(Items listed in a dataset)
Start of Block
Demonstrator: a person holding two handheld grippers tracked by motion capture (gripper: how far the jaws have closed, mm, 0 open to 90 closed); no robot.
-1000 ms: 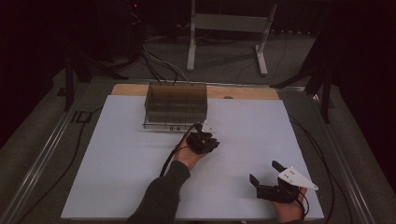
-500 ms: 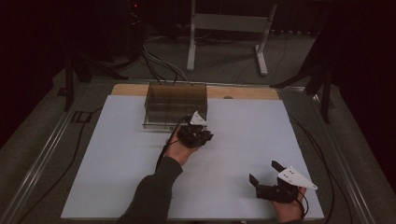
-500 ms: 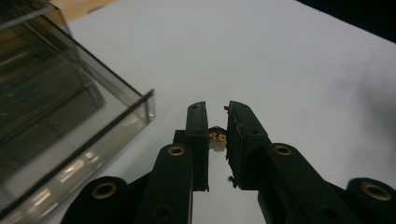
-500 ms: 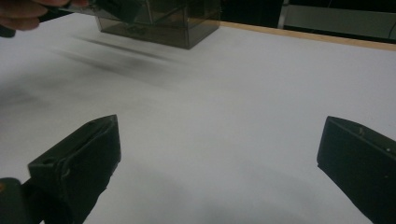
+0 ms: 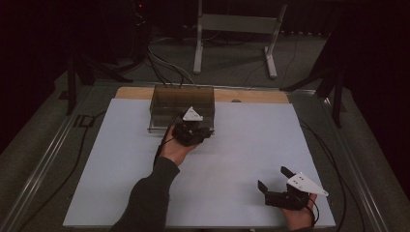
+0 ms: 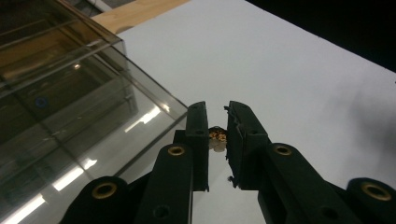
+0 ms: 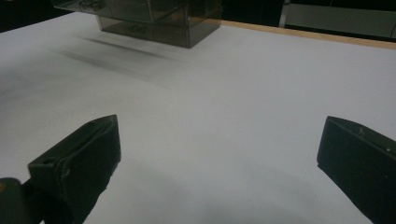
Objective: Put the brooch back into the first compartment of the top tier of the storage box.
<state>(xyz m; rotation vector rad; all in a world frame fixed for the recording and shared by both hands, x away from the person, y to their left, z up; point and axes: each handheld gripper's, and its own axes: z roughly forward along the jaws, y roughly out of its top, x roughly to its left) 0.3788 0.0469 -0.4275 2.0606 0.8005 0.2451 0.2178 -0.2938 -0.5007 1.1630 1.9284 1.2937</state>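
I'm pinching a tiny light-looking speckled bit (image 6: 216,138) dead-centre in my left gripper (image 6: 216,140) fingers beside the smoky plastic box (image 5: 182,107), going gentle (probably crushable), right gripper (image 5: 276,181) fingers spread, idling over the worktop (image 5: 241,145).

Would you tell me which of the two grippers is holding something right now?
The left gripper, by the box: its jaws pinch a small piece. The right gripper is wide open.
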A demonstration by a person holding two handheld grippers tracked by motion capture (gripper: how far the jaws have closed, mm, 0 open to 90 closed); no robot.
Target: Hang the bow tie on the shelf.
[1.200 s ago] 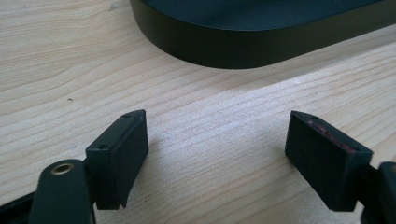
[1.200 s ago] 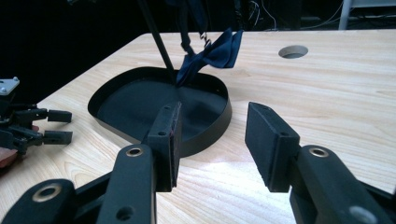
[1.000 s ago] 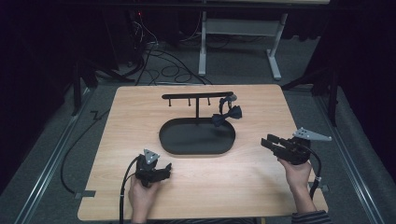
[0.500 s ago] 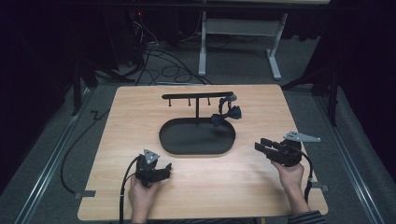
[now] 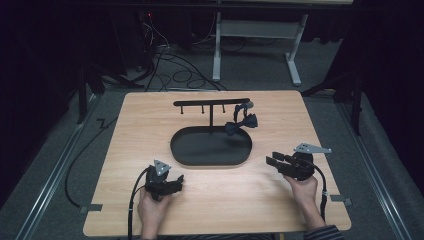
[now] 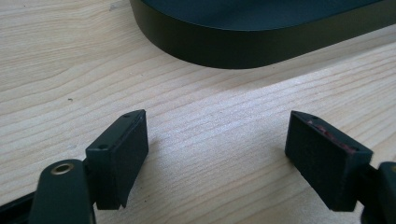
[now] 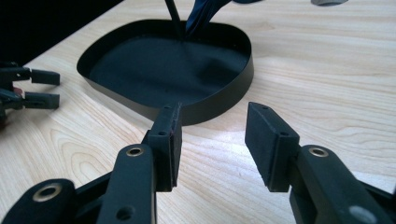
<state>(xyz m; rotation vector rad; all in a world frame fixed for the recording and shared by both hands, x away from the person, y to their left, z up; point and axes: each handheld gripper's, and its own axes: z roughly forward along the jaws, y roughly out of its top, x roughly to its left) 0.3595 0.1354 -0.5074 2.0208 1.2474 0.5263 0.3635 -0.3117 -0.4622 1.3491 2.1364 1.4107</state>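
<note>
right tongs (image 5: 274, 163): lower and nearer the tray (image 5: 210, 159) than a second ago, released, empty | left tongs (image 5: 176, 181): unmoved, released on table (image 5: 150, 120) | bow tie (image 5: 241, 123): hanging on stand (image 5: 211, 103); we judge pickup not begun

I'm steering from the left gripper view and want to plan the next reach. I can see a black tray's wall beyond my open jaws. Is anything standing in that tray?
Observer: Yes. A black T-shaped rack rises from the tray, with small pegs under its bar.
Operator: Is anything hanging on it?
Observer: A dark bow tie hangs at the bar's right end, above the tray's right part.
Operator: Where is the other hand-held gripper?
Observer: The right hand-held gripper is just right of the tray. It points toward the tray, with its jaws open and nothing between them.
</note>
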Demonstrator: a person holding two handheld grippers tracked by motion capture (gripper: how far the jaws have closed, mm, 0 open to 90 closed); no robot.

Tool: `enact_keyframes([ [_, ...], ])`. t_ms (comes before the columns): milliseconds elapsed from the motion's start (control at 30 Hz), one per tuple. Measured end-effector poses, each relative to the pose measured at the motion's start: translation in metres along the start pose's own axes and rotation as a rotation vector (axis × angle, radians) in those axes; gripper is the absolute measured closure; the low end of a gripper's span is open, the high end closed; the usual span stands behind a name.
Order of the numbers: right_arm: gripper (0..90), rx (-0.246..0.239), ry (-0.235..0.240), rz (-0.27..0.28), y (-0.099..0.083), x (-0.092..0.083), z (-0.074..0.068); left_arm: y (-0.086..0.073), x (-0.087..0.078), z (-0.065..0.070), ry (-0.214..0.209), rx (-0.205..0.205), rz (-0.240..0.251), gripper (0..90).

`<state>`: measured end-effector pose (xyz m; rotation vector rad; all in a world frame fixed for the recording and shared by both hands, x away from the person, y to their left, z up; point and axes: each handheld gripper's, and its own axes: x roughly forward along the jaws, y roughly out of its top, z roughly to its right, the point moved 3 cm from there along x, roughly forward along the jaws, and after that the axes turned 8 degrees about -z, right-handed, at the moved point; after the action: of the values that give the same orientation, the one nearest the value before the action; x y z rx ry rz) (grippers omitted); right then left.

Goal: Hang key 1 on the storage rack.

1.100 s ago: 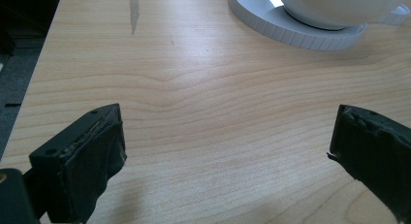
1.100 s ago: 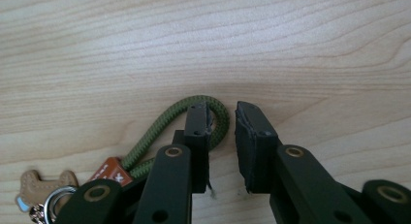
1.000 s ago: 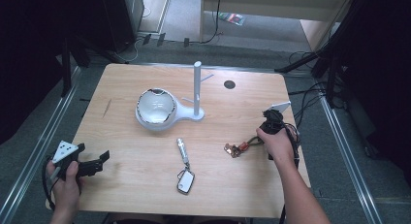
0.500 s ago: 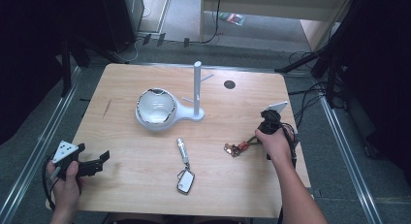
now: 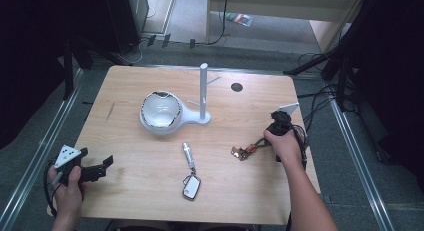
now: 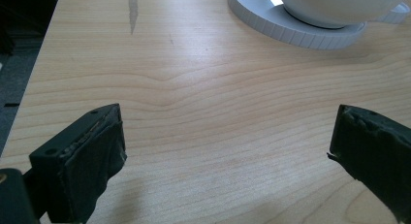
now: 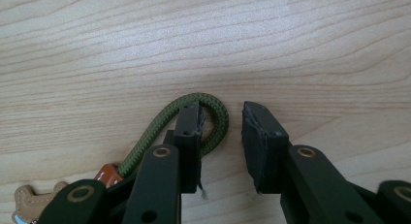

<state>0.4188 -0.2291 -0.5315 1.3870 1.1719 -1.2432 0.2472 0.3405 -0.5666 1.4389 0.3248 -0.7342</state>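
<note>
At the table's near-left corner the left gripper rests with its jaws wide apart and nothing between them, pointing toward the white bowl stand near the far middle. A second keychain lies near the front edge, at centre. Toward the right edge lies the task's keychain, its long axis running roughly left to right: brown charms at the left end, the green cord loop pointing right, into the right gripper. That gripper's jaws have just been opening; they stand narrowly parted, one pad inside the loop and one outside, with a gap on the outer side, so nothing is pinched. To grip well, both pads should probably close squarely on the cord's bend, tips low to the table, before any lift.
</note>
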Motion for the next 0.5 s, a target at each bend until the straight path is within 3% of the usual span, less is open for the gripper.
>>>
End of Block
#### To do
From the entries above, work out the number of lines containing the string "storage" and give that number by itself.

#### Expected answer
2